Dataset section -
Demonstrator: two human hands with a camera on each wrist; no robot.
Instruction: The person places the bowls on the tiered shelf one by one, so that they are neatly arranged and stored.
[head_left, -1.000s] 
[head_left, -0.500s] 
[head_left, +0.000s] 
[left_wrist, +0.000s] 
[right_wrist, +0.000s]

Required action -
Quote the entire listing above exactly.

Task response -
Demonstrator: two human hands with a camera on each wrist; no robot.
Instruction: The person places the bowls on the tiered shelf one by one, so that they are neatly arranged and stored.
[head_left, -1.000s] 
[head_left, -0.500s] 
[head_left, +0.000s] 
[left_wrist, +0.000s] 
[right_wrist, +0.000s]

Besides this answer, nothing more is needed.